I passaggi di questa tecnica sono i seguenti.
a) chiarire bene al gruppo il concetto di area di controllo (quella che raggruppa tutte le attività delle quali il gruppo o la singola persona è unicamente responsabile) e area di influenza (quella delle attività sulle quali non si ha un controllo assoluto, ma sulle quali si può influire collaborando con altri). Tracciare uno schema alla lavagna, come in figura 1).


Figura 1 – Tecnica del fattore K – Area di controllo ed area di    influenza
b) Sottoporre al gruppo il caso che un evento “X” indesiderato (per esempio, un cliente che reclama, un collaboratore che eccede in assenteismo), si manifesti nell’area di influenza o di controllo. Indicarlo alla lavagna (figura 2).



Figura 2 – Tecnica del fattore K – Evento indesiderato “x”
c) Far osservare come, se ci si concentra sulle cause immediate, sarà molto facile trovare una causa “y”, sempre nell’area di influenza ma più lontana dal centro, la quale a sua volta è causata da un fattore “k”, stavolta esterno all’area di influenza. Completare lo schema come in figura 3.

                    Figura 3 – Tecnica del fattore K – Cause dell’evento “x”

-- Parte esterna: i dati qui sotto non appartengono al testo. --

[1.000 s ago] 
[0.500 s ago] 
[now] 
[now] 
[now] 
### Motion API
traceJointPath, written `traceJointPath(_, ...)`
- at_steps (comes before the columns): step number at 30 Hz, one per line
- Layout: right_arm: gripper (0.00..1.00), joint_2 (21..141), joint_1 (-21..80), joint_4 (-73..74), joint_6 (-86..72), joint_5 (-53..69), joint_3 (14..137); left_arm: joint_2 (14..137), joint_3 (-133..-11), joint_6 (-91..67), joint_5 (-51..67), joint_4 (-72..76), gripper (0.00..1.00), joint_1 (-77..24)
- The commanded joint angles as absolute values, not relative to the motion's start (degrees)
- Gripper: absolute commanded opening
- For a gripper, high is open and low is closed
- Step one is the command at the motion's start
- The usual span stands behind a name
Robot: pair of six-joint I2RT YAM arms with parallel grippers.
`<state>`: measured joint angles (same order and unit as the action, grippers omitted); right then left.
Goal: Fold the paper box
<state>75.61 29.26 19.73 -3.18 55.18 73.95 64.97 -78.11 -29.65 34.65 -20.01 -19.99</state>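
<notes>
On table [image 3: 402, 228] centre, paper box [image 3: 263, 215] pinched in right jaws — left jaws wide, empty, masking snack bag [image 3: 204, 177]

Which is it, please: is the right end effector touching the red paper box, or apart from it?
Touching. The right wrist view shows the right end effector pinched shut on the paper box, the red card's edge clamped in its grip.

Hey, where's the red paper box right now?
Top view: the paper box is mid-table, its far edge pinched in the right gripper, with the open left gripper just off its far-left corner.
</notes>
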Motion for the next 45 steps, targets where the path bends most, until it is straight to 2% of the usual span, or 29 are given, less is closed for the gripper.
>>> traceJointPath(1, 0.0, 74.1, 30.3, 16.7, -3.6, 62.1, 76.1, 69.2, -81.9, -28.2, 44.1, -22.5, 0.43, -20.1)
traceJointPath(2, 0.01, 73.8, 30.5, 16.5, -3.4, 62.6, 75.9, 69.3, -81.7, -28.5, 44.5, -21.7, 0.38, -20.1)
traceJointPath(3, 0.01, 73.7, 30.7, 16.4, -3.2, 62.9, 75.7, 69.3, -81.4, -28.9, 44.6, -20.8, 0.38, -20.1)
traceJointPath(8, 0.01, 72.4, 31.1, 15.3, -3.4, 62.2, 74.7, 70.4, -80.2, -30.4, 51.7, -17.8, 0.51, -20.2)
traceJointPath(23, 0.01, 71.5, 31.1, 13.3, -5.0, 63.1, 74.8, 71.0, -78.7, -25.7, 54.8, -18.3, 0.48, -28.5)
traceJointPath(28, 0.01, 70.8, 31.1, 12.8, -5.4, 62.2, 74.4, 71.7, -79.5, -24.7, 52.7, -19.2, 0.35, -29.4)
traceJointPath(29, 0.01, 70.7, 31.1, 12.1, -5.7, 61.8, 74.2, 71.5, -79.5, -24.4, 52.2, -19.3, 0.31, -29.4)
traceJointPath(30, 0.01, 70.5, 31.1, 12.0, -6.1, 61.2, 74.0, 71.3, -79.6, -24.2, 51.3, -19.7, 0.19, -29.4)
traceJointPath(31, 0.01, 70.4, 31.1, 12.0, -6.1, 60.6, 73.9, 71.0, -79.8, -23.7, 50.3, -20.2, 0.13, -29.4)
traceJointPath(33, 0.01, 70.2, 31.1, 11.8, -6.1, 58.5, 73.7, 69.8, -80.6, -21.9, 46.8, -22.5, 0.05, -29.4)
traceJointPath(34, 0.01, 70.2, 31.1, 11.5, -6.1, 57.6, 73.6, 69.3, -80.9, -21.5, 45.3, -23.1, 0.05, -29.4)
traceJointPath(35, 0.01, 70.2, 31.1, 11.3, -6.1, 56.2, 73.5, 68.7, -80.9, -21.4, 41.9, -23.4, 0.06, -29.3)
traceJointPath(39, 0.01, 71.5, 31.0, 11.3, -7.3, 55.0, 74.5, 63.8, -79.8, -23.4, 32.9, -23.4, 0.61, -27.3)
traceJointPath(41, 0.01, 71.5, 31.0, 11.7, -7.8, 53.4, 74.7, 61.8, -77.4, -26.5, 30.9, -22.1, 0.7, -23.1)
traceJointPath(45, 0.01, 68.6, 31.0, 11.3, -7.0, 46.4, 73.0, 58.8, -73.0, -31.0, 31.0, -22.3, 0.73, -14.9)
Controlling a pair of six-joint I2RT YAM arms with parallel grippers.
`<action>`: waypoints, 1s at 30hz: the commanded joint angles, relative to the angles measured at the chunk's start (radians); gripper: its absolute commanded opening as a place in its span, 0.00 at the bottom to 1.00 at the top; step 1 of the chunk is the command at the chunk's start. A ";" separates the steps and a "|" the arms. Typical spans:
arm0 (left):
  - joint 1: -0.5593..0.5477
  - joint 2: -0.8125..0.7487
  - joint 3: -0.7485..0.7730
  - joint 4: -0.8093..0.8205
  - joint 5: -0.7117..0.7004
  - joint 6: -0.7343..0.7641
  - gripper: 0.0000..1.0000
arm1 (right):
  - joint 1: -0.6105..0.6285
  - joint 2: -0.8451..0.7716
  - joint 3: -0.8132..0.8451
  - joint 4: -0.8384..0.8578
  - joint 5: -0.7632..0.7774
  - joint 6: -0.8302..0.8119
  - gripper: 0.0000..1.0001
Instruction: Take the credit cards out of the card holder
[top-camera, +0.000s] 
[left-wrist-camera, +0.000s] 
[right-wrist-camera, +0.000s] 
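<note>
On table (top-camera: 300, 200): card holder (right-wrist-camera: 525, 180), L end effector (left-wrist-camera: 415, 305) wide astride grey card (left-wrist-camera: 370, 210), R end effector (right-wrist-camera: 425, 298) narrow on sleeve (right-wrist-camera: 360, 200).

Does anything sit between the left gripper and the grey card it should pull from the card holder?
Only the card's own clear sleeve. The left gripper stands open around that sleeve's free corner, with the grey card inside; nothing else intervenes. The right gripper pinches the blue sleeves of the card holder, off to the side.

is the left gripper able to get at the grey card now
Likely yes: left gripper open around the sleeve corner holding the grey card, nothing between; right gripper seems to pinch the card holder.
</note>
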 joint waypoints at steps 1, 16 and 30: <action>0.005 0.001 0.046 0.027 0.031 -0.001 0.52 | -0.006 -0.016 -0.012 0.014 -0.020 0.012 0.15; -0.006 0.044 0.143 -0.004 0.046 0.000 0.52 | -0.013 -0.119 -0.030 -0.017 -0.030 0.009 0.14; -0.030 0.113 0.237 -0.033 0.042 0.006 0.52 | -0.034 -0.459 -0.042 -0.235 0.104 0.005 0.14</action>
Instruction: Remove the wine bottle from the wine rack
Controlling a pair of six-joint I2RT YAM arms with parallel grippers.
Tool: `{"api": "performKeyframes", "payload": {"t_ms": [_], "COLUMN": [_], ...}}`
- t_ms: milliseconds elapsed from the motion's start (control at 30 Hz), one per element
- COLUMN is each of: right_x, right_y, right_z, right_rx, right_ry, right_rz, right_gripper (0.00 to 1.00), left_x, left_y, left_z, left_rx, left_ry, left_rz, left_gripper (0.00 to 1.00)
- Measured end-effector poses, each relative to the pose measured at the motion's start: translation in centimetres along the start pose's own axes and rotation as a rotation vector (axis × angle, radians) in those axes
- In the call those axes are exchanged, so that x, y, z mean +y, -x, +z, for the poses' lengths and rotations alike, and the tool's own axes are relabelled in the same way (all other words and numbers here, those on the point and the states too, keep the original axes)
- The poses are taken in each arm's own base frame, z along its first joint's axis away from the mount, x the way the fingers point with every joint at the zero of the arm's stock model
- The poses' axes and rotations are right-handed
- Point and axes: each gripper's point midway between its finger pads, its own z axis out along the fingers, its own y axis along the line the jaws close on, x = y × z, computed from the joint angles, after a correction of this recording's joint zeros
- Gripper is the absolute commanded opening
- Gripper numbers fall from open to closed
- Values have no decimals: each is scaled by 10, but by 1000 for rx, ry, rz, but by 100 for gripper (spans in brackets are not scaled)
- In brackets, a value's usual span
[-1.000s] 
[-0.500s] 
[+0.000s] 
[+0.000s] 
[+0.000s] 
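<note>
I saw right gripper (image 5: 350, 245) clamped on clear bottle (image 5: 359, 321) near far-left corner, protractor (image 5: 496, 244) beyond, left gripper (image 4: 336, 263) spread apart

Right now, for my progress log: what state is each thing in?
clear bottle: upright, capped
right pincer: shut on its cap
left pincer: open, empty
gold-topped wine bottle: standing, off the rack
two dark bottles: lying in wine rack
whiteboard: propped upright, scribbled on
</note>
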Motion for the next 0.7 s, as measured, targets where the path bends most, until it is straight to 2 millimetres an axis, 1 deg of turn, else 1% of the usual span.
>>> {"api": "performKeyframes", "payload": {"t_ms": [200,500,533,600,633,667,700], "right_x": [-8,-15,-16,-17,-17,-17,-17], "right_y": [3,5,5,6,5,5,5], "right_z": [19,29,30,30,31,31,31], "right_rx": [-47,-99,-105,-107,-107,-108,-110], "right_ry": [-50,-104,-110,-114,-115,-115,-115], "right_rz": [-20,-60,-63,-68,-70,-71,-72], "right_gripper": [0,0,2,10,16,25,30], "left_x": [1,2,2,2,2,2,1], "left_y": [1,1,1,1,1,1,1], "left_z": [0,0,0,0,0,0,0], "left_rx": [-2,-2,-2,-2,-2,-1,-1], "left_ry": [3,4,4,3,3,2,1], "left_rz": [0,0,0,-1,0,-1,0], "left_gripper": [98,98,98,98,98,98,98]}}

d) Far emergere maieuticamente dal gruppo che a questo punto esistono tre tipi possibili di comportamento. Il primo, che possiamo definire de-responsabilizzante, si contenta di stabilire che le cause di quanto avvenuto non dipendono dalla persona in questione, la quale si sente autorizzata a non far nulla, dicendo a sé stessa e al mondo “non è colpa mia, non posso farci niente”. Il secondo, che possiamo definire responsabilizzante, il quale, pur riconoscendo alla persona che la causa ultima è indipendente dal suo comportamento, nondimeno afferma che essa può agire “a valle”, modificando il proprio approccio, come minimo, verso le  conseguenze di "K". Il terzo, che chiamiamo qui “strategico”, consiste invece nel mettersi in contatto con coloro nella cui area di influenza ricade il fattore “k”, per esplorare insieme quanto sia possibile fare per prevenirne il ripetersi nel futuro.
e) Far condividere che il comportamento de-responsabilizzante è il più comodo e facile, ma anche che perpetuerà il ripetersi della stessa situazione nel futuro. Far condividere al gruppo che -. Indipendentemente che si scelga il comportamento responsabilizzante o quello strategico – sono gli altri due a poter produrre dei risultati, e che tali risultati dipendono appunto da comportamenti. Cioè da un mutamento qualitativo nella performance.
f) Far emergere, maieuticamente, le analogie tra la situazione teorica disegnata alla lavagna e quella reale del problema descritto dal gruppo in precedenza.